Une meilleure solvabilité, mais une fragilité persistante de la liquidité extérieure fait peser le risque d’une nouvelle ruée sur la monnaie
Les indicateurs de solvabilité se sont nettement améliorés. Dans la mesure où ils constituent un déterminant essentiel du risque politique à moyen et long terme, Credendo a dès lors décidé de relever la classification du pays à la catégorie 6/7. Soutenue par la consolidation budgétaire et la restructuration de la dette, la dette extérieure est retombée à un niveau plus soutenable. Le risque financier a également été partiellement atténué grâce à la structure de l’endettement, environ 80 % de la dette extérieure étant constitués d’échéances à moyen et long terme. Cette situation reflète toutefois aussi le faible accès aux marchés financiers et la dépendance à l’égard des créanciers officiels, qui détiennent près d’un tiers de la dette extérieure totale. La dette extérieure à court terme a diminué, mais demeure élevée, tandis que les ratios de service de la dette poursuivent également leur amélioration. À l’avenir, les ratios d’endettement extérieur et de service de la dette devraient globalement rester stables.
Cela étant, la position de liquidité extérieure de l’Argentine – son talon d’Achille historique – demeure fragile. Bien que les réserves brutes de change aient triplé au cours des trois dernières années, les réserves de liquidité restent limitées, représentant environ deux mois et demi de couverture des importations. En outre, les réserves nettes de change (hors lignes de swap non tirées, généralement exclues du calcul des réserves de change) demeurent fortement négatives, s’établissant à -10 milliards USD en avril 2026, contre -11,2 milliards USD à la fin de l’année 2023. Le régime de change administré, caractérisé par une bande de fluctuation surévaluée, freine l’accumulation des réserves.
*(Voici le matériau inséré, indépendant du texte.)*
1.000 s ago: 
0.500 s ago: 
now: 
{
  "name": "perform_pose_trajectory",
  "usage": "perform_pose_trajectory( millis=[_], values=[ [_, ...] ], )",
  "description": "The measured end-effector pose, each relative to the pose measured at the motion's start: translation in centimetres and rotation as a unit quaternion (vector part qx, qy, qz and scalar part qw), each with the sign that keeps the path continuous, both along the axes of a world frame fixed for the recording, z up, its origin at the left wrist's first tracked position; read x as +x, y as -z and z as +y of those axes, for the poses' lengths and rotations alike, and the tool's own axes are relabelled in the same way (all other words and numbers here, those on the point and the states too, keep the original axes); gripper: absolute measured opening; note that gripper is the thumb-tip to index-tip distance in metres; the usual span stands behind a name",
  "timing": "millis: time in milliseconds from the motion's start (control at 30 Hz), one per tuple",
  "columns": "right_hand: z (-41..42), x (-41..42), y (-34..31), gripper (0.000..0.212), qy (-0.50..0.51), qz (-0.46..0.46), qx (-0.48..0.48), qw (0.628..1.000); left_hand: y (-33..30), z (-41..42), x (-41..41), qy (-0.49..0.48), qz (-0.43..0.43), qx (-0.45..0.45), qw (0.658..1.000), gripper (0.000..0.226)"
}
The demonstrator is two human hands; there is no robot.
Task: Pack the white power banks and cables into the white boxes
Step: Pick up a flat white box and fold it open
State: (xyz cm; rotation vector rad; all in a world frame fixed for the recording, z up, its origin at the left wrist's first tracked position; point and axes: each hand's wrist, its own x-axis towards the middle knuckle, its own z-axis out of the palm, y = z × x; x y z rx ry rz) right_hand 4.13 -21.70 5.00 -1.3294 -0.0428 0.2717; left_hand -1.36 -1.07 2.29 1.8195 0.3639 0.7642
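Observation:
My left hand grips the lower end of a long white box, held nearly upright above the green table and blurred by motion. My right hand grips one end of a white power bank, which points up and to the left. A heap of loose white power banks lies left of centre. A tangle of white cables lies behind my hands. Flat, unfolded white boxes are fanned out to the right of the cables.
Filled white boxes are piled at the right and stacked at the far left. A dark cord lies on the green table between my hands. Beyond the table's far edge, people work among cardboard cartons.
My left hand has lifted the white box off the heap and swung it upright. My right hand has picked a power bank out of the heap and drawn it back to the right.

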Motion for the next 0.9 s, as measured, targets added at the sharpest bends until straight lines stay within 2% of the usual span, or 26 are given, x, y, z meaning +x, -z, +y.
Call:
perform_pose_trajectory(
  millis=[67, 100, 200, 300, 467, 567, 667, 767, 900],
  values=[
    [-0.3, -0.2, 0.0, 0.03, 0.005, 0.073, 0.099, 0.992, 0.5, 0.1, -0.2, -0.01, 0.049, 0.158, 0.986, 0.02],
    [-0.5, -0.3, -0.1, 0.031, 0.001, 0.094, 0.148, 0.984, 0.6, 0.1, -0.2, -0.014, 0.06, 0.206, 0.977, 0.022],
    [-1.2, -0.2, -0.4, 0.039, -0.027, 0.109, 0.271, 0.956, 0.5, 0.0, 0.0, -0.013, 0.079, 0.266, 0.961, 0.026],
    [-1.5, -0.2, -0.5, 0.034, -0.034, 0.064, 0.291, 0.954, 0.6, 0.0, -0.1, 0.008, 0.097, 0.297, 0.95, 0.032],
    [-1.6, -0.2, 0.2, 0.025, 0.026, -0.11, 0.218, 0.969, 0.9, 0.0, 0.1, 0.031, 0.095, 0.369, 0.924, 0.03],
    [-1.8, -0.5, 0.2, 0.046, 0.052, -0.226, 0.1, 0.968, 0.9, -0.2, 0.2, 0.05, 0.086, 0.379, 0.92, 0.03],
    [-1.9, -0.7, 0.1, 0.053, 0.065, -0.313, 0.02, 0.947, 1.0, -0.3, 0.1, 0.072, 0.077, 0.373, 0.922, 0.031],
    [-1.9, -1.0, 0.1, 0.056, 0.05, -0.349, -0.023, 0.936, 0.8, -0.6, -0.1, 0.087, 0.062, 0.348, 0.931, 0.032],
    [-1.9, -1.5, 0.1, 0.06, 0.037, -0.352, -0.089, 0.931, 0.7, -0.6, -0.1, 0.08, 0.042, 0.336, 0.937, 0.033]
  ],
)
Par ailleurs, la ruée sur la monnaie intervenue lors des élections législatives de mi-mandat de 2025 a rapidement effacé les gains enregistrés sur les réserves de change et n’a pu être enrayée que grâce à une ligne de swap exceptionnelle de 20 milliards USD accordée par le Trésor américain. L’Argentine demeure donc vulnérable à un regain de tensions sur sa monnaie, conformément à son historique de crises de change à répétition, les plus récentes remontant à 2013, 2014, 2018, 2019, 2020, 2023 et 2025. À l’avenir, les réserves de change devraient se renforcer grâce à l’augmentation des investissements directs étrangers (IDE), mais les réserves nettes devraient rester négatives au moins jusqu’en 2027.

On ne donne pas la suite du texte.